---- INFORMATION SHOWN
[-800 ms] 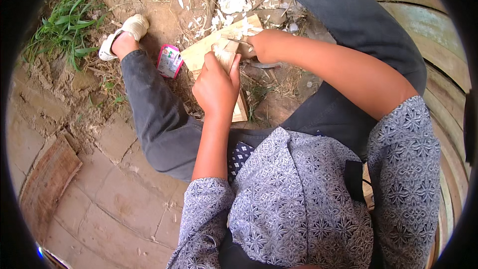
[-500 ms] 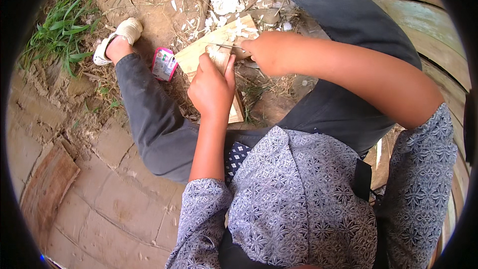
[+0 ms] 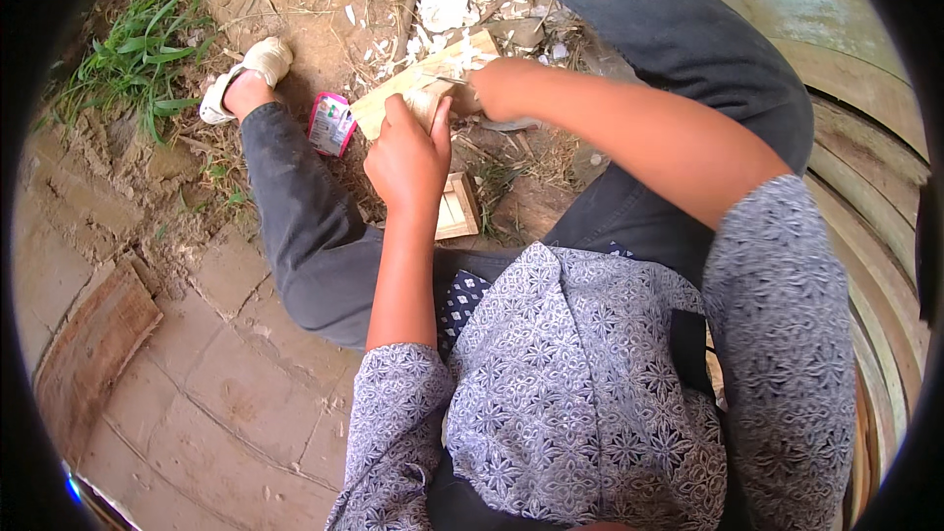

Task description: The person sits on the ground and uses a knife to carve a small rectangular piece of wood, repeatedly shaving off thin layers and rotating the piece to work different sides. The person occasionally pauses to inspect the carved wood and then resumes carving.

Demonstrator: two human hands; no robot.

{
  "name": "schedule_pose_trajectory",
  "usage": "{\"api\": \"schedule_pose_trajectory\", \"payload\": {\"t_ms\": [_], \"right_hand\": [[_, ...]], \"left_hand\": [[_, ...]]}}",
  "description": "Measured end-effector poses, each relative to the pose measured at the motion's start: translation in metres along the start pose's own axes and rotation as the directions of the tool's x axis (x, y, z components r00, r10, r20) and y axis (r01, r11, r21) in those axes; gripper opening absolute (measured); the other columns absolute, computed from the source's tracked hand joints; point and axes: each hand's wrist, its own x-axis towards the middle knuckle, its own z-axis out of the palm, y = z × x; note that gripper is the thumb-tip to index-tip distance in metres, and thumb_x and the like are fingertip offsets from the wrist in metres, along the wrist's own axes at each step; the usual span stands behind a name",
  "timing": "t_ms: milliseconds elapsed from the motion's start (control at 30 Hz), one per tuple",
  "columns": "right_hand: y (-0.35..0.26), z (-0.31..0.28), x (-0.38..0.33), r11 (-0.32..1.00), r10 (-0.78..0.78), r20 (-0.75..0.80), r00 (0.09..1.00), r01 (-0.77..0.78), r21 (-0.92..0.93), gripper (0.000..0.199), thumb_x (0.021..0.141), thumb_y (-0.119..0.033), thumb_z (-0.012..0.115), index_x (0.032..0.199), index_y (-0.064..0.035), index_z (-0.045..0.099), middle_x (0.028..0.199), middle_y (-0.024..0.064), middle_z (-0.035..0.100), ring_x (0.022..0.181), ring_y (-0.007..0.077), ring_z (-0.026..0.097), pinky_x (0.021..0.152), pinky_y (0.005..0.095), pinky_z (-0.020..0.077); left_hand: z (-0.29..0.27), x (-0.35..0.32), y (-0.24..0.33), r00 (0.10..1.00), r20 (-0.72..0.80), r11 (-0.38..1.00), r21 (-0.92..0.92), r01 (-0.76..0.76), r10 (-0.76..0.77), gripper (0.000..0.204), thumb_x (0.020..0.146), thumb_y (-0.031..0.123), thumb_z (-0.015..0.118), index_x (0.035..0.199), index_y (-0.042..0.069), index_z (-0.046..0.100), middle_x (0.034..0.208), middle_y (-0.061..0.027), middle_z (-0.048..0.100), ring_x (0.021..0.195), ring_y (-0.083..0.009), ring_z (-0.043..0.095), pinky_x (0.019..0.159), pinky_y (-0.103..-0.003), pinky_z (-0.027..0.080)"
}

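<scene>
Head view, wood: a pale, rounded bare-wood block [image 3: 424, 104] sits at upper centre, over a flat yellowish wooden board [image 3: 377, 108].
Left hand [image 3: 406, 165]: pinching the block between thumb and fingers, its far end poking past them!
Right hand [image 3: 500, 88]: curled closed behind a thin grey metal blade [image 3: 451, 80], just right of the block; contact, can't tell.
Handling: probably light, stiff, hardly slippery; best gripped at the near end, clear of the edge.

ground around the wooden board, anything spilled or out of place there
Yes: pale shavings lie scattered over the dirt and the wooden board, looking spilled. A pink-edged packet lies on the soil left of the board, perhaps stray litter.
</scene>
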Motion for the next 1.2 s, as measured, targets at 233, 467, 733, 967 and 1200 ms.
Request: {"api": "schedule_pose_trajectory", "payload": {"t_ms": [233, 467, 733, 967, 1200], "right_hand": [[0.006, -0.021, -0.055, 0.986, -0.107, -0.098, 0.989, 0.118, 0.119, 0.038, 0.095, -0.012, 0.053, 0.132, -0.0034, 0.057, 0.104, 0.0267, 0.07, 0.098, 0.0421, 0.068, 0.085, 0.0503, 0.0537], [-0.02, -0.026, -0.049, 0.989, -0.014, -0.037, 0.999, 0.019, 0.146, 0.035, 0.09, -0.006, 0.055, 0.124, -0.0013, 0.059, 0.106, 0.0252, 0.071, 0.1, 0.0415, 0.069, 0.086, 0.0486, 0.0546], [-0.026, -0.001, -0.026, 0.979, 0.039, -0.2, 0.979, 0.003, 0.205, 0.035, 0.092, -0.01, 0.058, 0.125, -0.002, 0.062, 0.108, 0.0237, 0.071, 0.103, 0.0389, 0.07, 0.088, 0.048, 0.0552], [-0.009, -0.003, -0.046, 0.991, 0.067, -0.063, 0.996, -0.059, 0.119, 0.025, 0.089, -0.01, 0.059, 0.106, -0.0017, 0.075, 0.107, 0.02, 0.074, 0.098, 0.0356, 0.073, 0.084, 0.0446, 0.0588], [0.002, -0.018, -0.064, 0.999, -0.023, 0.035, 0.999, 0.022, 0.025, 0.039, 0.09, -0.005, 0.055, 0.128, -0.0031, 0.06, 0.109, 0.0231, 0.071, 0.103, 0.0389, 0.069, 0.086, 0.0476, 0.055]], "left_hand": [[0.002, -0.005, 0.001, 1.0, 0.014, 1.0, 0.013, 0.02, -0.02, 0.053, 0.092, 0.055, 0.067, 0.097, 0.004, 0.051, 0.073, -0.0182, 0.068, 0.06, -0.0388, 0.068, 0.052, -0.046, 0.054], [0.001, -0.007, 0.004, 1.0, 0.013, 1.0, -0.011, 0.006, -0.006, 0.053, 0.092, 0.054, 0.066, 0.098, 0.004, 0.051, 0.073, -0.0188, 0.068, 0.06, -0.0391, 0.068, 0.052, -0.047, 0.054], [-0.003, -0.002, 0.002, 0.998, 0.037, 0.999, -0.017, 0.045, -0.045, 0.055, 0.094, 0.055, 0.064, 0.097, 0.003, 0.051, 0.072, -0.0231, 0.067, 0.065, -0.0434, 0.068, 0.056, -0.051, 0.053], [-0.002, -0.002, 0.003, 0.999, -0.009, 0.999, -0.032, 0.03, -0.03, 0.054, 0.094, 0.054, 0.064, 0.095, 0.002, 0.051, 0.071, -0.0238, 0.067, 0.066, -0.0453, 0.067, 0.059, -0.052, 0.053], [0.001, -0.009, 0.004, 1.0, 0.012, 1.0, 0.014, 0.021, -0.021, 0.053, 0.094, 0.054, 0.065, 0.098, 0.003, 0.051, 0.072, -0.0188, 0.067, 0.059, -0.04, 0.068, 0.051, -0.047, 0.053]]}}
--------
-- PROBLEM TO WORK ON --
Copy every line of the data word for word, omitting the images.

-- EXERCISE RESULT --
[-800 ms] 
[-500 ms] 
[+0 ms] 

Task description: The person sits on the ground and uses a knife to carve a small rectangular piece of wood, repeatedly shaving off thin layers and rotating the piece to work different sides. The person occasionally pauses to inspect the carved wood and then resumes carving.

Demonstrator: two human hands; no robot.

{
  "name": "schedule_pose_trajectory",
  "usage": "{\"api\": \"schedule_pose_trajectory\", \"payload\": {\"t_ms\": [_], \"right_hand\": [[_, ...]], \"left_hand\": [[_, ...]]}}",
  "description": "Measured end-effector poses, each relative to the pose measured at the motion's start: translation in metres along the start pose's own axes and rotation as the directions of the tool's x axis (x, y, z components r00, r10, r20) and y axis (r01, r11, r21) in those axes; gripper opening absolute (measured); the other columns absolute, computed from the source's tracked hand joints; point and axes: each hand's wrist, its own x-axis towards the middle knuckle, its own z-axis out of the palm, y = z × x; note that gripper is the thumb-tip to index-tip distance in metres, and thumb_x and the like are fingertip offsets from the wrist in metres, along the wrist's own axes at each step; the usual span stands behind a name",
  "timing": "t_ms: milliseconds elapsed from the motion's start (control at 30 Hz), one per tuple",
  "columns": "right_hand: y (-0.35..0.26), z (-0.31..0.28), x (-0.38..0.33), r11 (-0.32..1.00), r10 (-0.78..0.78), r20 (-0.75..0.80), r00 (0.09..1.00), r01 (-0.77..0.78), r21 (-0.92..0.93), gripper (0.000..0.199), thumb_x (0.021..0.141), thumb_y (-0.119..0.033), thumb_z (-0.012..0.115), index_x (0.032..0.199), index_y (-0.064..0.035), index_z (-0.045..0.099), middle_x (0.028..0.199), middle_y (-0.024..0.064), middle_z (-0.035..0.100), ring_x (0.022..0.181), ring_y (-0.007..0.077), ring_z (-0.026..0.097), pinky_x (0.021..0.152), pinky_y (0.005..0.095), pinky_z (-0.020..0.077); left_hand: z (-0.29..0.27), x (-0.35..0.32), y (-0.24..0.33), r00 (0.10..1.00), r20 (-0.72..0.80), r11 (-0.38..1.00), r21 (-0.92..0.92), r01 (-0.76..0.76), r10 (-0.76..0.77), gripper (0.000..0.204), thumb_x (0.020..0.146), thumb_y (-0.031..0.123), thumb_z (-0.015..0.118), index_x (0.035..0.199), index_y (-0.042..0.069), index_z (-0.046..0.100), middle_x (0.034..0.208), middle_y (-0.061..0.027), middle_z (-0.048..0.100), ring_x (0.021..0.195), ring_y (-0.083..0.009), ring_z (-0.043..0.095), pinky_x (0.019..0.159), pinky_y (-0.103..-0.003), pinky_z (-0.027..0.080)"
}

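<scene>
Head view, wood: a pale, rounded bare-wood block [image 3: 424, 104] sits at upper centre, over a flat yellowish wooden board [image 3: 377, 108].
Left hand [image 3: 406, 165]: pinching the block between thumb and fingers, its far end poking past them!
Right hand [image 3: 500, 88]: curled closed behind a thin grey metal blade [image 3: 451, 80], just right of the block; contact, can't tell.
Handling: probably light, stiff, hardly slippery; best gripped at the near end, clear of the edge.

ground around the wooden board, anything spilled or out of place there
Yes: pale shavings lie scattered over the dirt and the wooden board, looking spilled. A pink-edged packet lies on the soil left of the board, perhaps stray litter.
</scene>
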Motion for the next 1.2 s, as measured, targets at 233, 467, 733, 967 and 1200 ms.
Request: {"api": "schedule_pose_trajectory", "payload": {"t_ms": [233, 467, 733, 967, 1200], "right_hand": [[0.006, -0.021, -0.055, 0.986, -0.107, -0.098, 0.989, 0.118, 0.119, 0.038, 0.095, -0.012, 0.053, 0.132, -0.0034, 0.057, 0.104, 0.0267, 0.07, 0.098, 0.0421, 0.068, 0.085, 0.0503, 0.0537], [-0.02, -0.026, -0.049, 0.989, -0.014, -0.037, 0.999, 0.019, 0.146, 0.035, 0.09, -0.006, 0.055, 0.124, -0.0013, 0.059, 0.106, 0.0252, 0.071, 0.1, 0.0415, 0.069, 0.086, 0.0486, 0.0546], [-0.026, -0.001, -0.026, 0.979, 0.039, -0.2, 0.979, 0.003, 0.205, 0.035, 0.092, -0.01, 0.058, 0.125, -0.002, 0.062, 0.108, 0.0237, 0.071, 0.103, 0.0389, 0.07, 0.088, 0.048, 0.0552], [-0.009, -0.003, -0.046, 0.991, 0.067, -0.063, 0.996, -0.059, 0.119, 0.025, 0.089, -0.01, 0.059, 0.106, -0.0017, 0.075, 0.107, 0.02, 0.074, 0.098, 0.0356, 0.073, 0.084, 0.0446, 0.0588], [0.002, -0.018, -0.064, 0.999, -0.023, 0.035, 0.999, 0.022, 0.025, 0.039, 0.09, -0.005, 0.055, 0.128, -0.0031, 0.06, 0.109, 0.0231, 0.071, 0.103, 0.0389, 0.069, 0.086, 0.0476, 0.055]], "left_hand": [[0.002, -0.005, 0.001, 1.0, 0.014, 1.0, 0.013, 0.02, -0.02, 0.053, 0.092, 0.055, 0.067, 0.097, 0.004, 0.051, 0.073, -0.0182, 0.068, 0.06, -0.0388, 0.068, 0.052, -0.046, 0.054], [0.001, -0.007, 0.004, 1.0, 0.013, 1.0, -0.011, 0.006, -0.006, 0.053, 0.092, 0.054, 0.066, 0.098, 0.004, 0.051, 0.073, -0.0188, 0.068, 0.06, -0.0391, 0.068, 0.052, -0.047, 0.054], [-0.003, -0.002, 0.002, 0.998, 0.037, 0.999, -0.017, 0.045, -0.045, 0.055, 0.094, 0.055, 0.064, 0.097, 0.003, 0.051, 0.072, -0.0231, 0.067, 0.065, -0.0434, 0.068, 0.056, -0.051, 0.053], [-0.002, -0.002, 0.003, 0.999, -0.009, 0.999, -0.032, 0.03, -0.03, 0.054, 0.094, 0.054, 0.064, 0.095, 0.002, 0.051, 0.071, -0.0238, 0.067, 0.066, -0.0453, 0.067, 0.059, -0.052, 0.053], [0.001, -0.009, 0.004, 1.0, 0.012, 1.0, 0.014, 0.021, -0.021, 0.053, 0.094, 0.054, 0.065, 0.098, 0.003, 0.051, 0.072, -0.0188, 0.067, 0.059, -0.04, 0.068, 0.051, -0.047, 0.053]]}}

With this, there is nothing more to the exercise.